Task. If a line in the entries includes "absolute", show that line.
#### Records for the task ####
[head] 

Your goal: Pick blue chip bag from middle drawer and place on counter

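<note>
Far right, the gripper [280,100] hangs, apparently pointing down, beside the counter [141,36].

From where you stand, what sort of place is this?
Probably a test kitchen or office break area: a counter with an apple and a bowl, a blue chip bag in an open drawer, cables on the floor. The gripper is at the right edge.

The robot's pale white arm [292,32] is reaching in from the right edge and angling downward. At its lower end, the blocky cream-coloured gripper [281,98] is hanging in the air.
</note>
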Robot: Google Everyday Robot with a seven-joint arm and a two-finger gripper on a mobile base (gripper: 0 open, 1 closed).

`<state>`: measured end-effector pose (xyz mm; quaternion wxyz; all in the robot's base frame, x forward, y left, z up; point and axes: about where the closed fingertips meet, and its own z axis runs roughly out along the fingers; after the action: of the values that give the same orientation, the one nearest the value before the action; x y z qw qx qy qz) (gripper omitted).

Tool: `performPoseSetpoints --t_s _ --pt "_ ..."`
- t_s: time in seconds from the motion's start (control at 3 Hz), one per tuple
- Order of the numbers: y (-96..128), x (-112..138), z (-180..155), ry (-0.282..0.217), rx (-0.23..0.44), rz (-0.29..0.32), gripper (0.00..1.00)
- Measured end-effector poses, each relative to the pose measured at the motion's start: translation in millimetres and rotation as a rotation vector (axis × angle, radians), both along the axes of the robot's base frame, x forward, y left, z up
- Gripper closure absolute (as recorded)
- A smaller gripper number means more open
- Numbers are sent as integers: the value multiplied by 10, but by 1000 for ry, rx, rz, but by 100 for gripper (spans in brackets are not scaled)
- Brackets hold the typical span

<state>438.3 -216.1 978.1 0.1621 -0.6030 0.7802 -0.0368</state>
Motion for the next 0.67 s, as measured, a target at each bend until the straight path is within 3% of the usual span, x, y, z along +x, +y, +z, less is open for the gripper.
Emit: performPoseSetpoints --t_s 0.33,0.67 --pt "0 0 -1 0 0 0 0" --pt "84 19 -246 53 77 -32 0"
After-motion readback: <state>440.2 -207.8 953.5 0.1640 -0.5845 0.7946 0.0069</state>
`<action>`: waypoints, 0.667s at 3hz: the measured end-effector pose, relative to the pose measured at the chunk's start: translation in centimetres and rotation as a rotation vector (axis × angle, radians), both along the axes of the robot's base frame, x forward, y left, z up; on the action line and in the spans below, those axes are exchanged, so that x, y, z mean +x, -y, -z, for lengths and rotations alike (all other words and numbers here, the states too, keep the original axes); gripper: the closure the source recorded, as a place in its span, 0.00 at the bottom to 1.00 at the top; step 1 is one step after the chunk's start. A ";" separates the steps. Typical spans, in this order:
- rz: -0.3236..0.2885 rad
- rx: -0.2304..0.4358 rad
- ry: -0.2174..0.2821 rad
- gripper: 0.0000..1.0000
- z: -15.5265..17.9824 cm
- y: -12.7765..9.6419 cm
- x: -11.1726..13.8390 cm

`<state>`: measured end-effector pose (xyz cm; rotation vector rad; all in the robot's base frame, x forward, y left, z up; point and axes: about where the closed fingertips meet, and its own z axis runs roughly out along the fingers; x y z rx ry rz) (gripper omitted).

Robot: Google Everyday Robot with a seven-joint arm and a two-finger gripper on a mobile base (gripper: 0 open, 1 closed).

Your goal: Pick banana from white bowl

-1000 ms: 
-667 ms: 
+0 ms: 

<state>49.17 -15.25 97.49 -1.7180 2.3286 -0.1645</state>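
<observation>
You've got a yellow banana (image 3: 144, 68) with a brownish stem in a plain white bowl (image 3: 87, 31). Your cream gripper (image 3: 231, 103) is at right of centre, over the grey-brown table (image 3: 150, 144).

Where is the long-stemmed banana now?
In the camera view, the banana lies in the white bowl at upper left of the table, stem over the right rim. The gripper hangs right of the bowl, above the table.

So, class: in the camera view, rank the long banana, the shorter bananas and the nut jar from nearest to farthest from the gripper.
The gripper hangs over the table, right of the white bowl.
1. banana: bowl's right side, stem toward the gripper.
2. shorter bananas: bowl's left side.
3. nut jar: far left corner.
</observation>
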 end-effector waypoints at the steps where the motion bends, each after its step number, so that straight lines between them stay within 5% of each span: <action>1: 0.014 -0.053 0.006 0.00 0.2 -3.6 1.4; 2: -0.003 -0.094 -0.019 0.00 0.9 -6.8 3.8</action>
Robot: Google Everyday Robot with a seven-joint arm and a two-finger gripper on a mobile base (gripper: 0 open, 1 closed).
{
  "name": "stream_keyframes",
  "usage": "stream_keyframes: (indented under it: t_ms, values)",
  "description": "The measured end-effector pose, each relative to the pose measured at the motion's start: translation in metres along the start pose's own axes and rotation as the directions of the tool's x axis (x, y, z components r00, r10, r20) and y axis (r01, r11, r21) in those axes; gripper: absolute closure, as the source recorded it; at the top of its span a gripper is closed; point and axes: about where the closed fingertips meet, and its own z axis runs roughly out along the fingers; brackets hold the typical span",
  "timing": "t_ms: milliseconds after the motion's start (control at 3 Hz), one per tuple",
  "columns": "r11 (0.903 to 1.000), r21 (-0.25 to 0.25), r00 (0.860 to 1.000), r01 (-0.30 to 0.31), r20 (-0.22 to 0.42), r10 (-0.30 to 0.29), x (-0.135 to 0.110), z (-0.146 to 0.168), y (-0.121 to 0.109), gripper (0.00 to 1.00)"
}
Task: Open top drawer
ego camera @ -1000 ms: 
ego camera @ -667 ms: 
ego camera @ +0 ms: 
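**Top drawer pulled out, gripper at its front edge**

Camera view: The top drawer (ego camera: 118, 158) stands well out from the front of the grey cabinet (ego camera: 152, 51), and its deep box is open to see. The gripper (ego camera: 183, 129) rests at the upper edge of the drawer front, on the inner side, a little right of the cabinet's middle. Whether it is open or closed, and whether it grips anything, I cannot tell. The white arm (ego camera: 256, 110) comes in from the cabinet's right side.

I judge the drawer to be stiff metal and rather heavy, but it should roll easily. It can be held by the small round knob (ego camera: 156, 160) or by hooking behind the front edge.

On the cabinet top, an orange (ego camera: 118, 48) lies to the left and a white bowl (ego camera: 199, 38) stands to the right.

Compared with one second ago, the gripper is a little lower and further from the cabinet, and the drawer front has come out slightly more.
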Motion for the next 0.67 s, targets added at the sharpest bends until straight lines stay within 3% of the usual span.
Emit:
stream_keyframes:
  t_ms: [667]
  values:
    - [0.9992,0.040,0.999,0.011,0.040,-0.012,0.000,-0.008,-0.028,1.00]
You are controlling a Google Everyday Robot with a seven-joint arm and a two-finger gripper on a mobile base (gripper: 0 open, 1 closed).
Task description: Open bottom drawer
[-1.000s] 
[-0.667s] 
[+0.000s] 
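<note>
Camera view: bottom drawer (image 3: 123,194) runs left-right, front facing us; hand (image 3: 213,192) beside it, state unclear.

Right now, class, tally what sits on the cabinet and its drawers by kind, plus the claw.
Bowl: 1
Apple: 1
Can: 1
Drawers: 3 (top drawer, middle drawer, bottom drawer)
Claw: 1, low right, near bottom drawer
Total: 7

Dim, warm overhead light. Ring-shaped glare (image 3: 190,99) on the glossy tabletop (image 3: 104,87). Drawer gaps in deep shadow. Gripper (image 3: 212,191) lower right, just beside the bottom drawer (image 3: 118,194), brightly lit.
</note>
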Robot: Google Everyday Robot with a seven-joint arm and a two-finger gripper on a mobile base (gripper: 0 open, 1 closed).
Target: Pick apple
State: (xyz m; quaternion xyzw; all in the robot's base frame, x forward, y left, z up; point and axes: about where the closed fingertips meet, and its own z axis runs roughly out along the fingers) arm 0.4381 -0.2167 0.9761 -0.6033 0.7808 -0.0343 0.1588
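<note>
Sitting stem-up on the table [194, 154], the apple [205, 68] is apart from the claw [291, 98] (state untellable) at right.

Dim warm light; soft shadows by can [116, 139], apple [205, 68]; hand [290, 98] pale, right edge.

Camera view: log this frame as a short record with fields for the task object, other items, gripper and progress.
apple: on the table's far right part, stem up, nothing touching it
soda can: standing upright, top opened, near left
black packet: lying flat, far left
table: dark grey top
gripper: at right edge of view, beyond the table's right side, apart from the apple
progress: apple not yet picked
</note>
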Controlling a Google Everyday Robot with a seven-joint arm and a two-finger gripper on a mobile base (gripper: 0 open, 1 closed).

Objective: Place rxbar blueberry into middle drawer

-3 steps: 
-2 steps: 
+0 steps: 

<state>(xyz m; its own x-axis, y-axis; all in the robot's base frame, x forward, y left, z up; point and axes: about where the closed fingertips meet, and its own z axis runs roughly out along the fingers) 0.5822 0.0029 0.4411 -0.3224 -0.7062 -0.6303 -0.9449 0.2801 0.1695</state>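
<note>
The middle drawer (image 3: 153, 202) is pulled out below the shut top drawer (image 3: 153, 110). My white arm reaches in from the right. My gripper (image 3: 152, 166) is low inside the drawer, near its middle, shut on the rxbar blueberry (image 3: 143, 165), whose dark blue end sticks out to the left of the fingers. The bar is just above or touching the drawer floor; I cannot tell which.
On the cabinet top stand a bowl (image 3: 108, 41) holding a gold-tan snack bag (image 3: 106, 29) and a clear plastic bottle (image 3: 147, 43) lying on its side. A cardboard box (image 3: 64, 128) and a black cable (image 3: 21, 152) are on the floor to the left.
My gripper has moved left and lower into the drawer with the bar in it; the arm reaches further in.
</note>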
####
Task response.
- Gripper closure absolute (as recorded)
  "description": "The measured end-effector pose, each relative to the pose measured at the motion's start: translation in metres along the start pose's own axes and rotation as the directions of the tool's x axis (x, y, z components r00, r10, r20) and y axis (r01, r11, r21) in those axes; gripper: absolute closure, as the source recorded it; at the top of its span a gripper is closed; point and axes: about where the closed fingertips meet, and its own z axis runs roughly out along the fingers; brackets hold the typical span",

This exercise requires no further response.